It has been held that an assignee of a non-negotiable bill of lading stands in no better position than the assignor, where neither of the parties. had possession of the articles called for by the bill of lading, and hence the assignee does not stand in any better position than the assignor as to the claim of the seller for the purchase price, or for the return of the article, where the purchase price is represented by a check, which was dishonored upon presentation for payment. Quality Shingle Co. v. Old Oregon Lumber & Shingle Co. (1920) 110 Wash. 60, 187 Pac. 705.

d. Effect of application of proceeds upon pre-existing indebtedness of buyer.

Where the proceeds of the sale of goods acquired by the buyer by means of subsequently dishonored check or draft are applied by the subsequent purchaser upon a pre-existing indebtedness, it has been held that he is not a bona fide purchaser for value.

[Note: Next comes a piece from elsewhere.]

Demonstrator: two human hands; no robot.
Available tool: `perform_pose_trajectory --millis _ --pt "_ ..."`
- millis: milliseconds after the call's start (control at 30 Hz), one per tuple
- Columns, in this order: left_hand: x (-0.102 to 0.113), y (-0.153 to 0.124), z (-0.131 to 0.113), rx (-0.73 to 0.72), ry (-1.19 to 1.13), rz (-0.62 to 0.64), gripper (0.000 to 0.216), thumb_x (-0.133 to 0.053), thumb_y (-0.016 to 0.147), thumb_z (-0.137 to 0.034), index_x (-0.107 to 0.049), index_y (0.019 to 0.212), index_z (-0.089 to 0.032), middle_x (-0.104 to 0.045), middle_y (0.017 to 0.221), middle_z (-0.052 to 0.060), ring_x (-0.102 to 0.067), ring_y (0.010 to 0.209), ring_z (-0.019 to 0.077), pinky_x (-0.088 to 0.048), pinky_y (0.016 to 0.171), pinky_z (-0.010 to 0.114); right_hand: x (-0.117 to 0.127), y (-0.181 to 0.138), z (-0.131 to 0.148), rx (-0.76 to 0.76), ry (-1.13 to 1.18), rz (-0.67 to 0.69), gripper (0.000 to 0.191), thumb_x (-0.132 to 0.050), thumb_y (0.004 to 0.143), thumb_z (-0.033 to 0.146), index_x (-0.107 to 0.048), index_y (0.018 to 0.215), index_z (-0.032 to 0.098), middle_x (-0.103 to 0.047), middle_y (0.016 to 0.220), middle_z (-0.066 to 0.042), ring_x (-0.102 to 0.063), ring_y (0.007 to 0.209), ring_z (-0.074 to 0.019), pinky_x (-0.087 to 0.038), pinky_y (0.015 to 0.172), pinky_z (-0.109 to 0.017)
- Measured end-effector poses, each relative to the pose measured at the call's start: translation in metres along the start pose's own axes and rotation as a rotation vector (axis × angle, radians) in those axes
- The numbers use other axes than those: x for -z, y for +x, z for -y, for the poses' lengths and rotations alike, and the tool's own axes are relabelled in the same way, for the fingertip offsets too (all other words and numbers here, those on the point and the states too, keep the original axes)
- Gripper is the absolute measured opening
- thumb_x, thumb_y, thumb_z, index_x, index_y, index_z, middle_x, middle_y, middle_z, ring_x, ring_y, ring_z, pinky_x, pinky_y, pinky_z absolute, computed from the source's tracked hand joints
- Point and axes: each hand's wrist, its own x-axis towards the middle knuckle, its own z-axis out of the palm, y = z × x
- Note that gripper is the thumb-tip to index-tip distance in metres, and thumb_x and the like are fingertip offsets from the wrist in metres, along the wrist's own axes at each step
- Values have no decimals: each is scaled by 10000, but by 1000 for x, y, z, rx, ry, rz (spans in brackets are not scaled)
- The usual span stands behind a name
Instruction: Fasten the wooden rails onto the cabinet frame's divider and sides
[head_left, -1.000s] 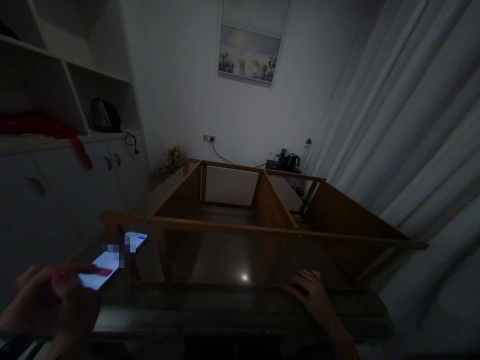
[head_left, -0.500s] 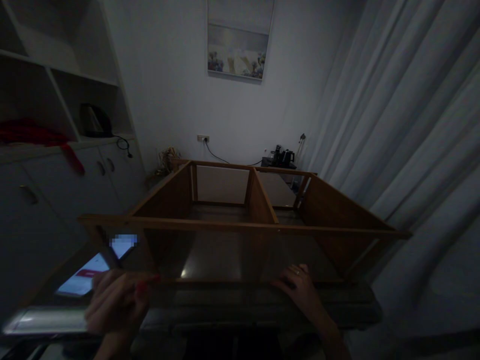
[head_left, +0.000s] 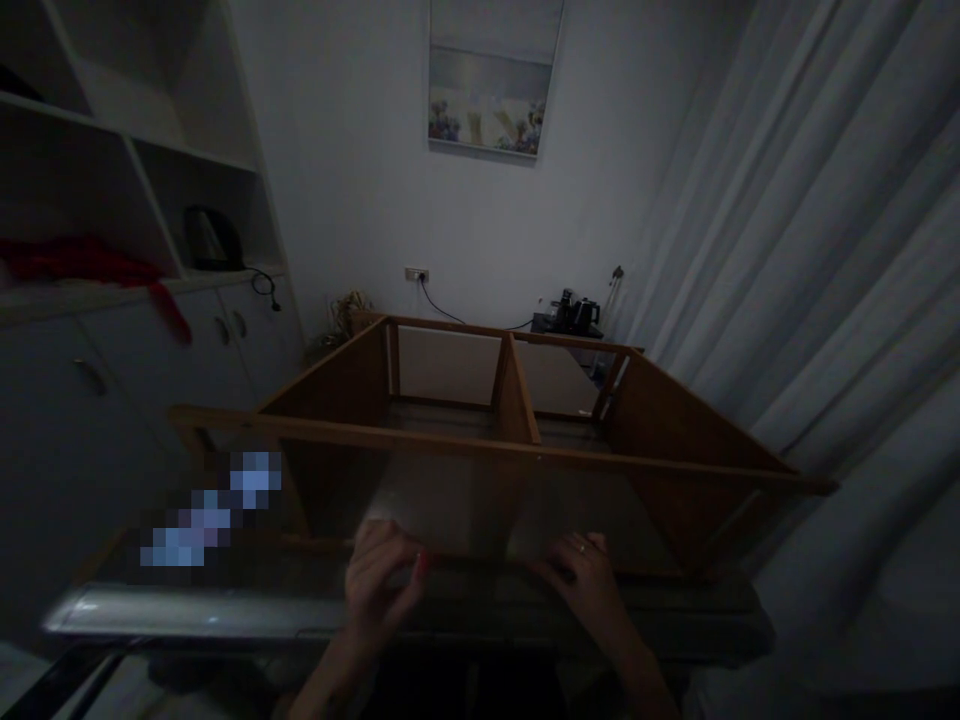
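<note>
1. The left hand (head_left: 382, 585) sits at the near bottom rail of a wooden frame (head_left: 480, 450). Its fingers, with red nails, are curled in towards the palm. The light is too dim to tell whether they grip the rail or only rest on it.
2. The right hand (head_left: 589, 590) lies on the same rail, well apart from the left. Its fingers are bent loosely and hold nothing. A ring (head_left: 578, 547) shows on one finger.
3. The frame lies on a dark surface (head_left: 675, 610), its open side up. A divider (head_left: 517, 400) runs from near to far and splits it into two bays.
4. A lit phone (head_left: 210, 510) lies on the surface to the left of the hands, just beside the frame's near left corner.
5. At the far left stands a white cabinet (head_left: 112, 400) with open shelves. On its ledge are a kettle (head_left: 210, 240) and a red cloth (head_left: 90, 262).
6. A picture (head_left: 491, 85) hangs on the far wall above a socket (head_left: 416, 274).
7. A pale curtain (head_left: 825, 250) fills the right side.
</note>
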Motion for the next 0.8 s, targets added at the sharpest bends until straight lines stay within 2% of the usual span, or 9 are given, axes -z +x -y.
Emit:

For example, where title had not passed as between the original parties to a sale, because the check given in payment of the purchase price was dishonored when presented, a bank to which the bill of lading for the goods had been assigned prior to the presentation of the check, for the purpose of taking care of an overdraft then standing against the purchaser, is not a bona fide holder for value. Wright v. Mississippi Valley Trust Co. (1910) 144 Mo. App. 640, 129 S. W. 407. The court said that the consideration for the transfer of the warehouse receipts was a pre-existing debt. The debt was in existence before the transfer was made, and the creation of the debt by the payment of the money on the overdraft and the transfer of this

collateral cannot be held to be contemporaneous, for the reason that the money was not paid under an agreement that this particular collateral should be furnished; this being true, the fact that the time which elapsed between the creation of the debt and the transfer of the collateral was short, both occurring on the same day, can make no difference.

In First Nat. Bank v. Griffin (1912) 31 Okla. 382, 49 L.R.A. (N.S.) 1020, 120 Pac. 595, it is held that where a bank received cotton and placed the value thereof to the buyer's credit, he at the time being overdrawn, and with knowledge of these facts refused to honor a check given by the buyer for the price of the cotton, it was liable to the seller for the value thereof.

In Ballard v. First Nat. Bank (1917) Mo. App. -, 195 S. W. 559, it is also held that where a bank with which the buyer is transacting his banking business knows that goods were not paid for, it is not a bona fide purchaser for value, and cannot hold the proceeds of the goods as against the seller, the check given by the buyer in payment of the same being dishonored, and the bank having credited the proceeds to an overdraft of the buyer.

To the same effect is Armstrong v. First Nat. Bank (1917) — Mo. App. -, 195 S. W. 562. In the latter case recovery of the proceeds of the sale of the property was permitted on the ground that the defendant bank had orally agreed that, when such proceeds were received by it, it would pay the check given the seller, the seller at that time being in a position where he could have reclaimed the goods.

e. Creditor of buyer.

Where the buyer of goods pays for the same by a check, which is not paid, the seller may retake the goods or recover the proceeds proceeds thereof from the trustee in bankruptcy of the buyer. Re Perpall (1919) 168 C. C. A. 104, 256 Fed. 758.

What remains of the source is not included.